Je vois des enfants tendre les bras vers leur mère pour avoir son attention. Cela me rappelle mes propres efforts pour atteindre Dieu par mes prières.

L'Eglise primitive disait que le travail des personnes âgées est d'aimer et de prier. Entre les deux, je trouve que l'amour est le plus difficile, et la prière la plus déroutante. Mon infirmité tient au fait que je ne sais pas pour quoi je devrais prier exactement. Devrais-je prier pour que les autres soient délivrés de leurs difficultés — ou que leurs difficultés disparaissent? Ou devrais-je prier pour qu'ils aient le courage de continuer malgré les difficultés qui les assaillent?

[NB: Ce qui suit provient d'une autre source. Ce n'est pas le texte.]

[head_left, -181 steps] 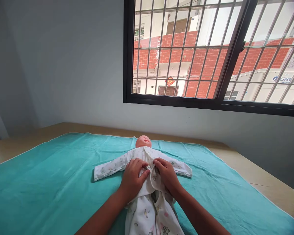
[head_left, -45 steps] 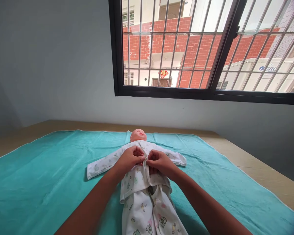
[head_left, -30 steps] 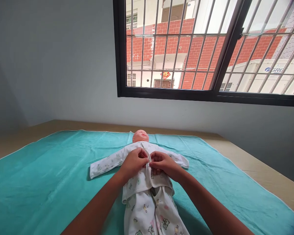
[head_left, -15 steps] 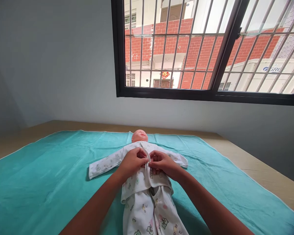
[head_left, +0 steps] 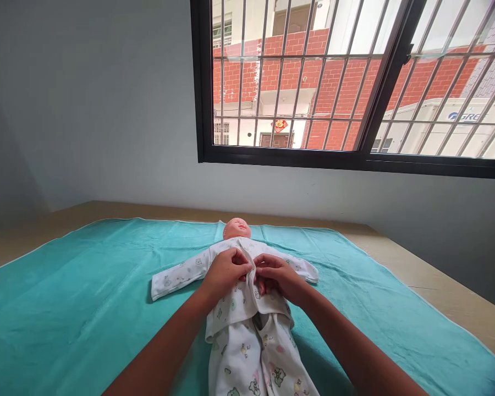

Je suis rassuré par les paroles de Paul: «De même aussi l'Esprit nous aide dans notre faiblesse» (Ro 8.26). Ici, l'apôtre utilise un verbe qui signifie «aider en participant à une activité ou à un effort». L'Esprit de Dieu se joint au nôtre quand nous prions. Il intercède pour nous «par des soupirs inexprimables». Il est touché par nos difficultés; il soupire souvent en priant. Il se soucie profondément de nous — plus que nous le faisons nous-mêmes. De plus, il prie «selon Dieu» (v. 27). Il sait quelles paroles utiliser.

Par conséquent, je n'ai pas à m'inquiéter pour que ma prière soit parfaitement formulée. Je n'ai qu'à avoir faim de Dieu et à tendre les mains, en sachant qu'il m'aime.
D.H.R.

Quand on prie, mieux vaut avoir un coeur sans paroles
que des paroles sans coeur.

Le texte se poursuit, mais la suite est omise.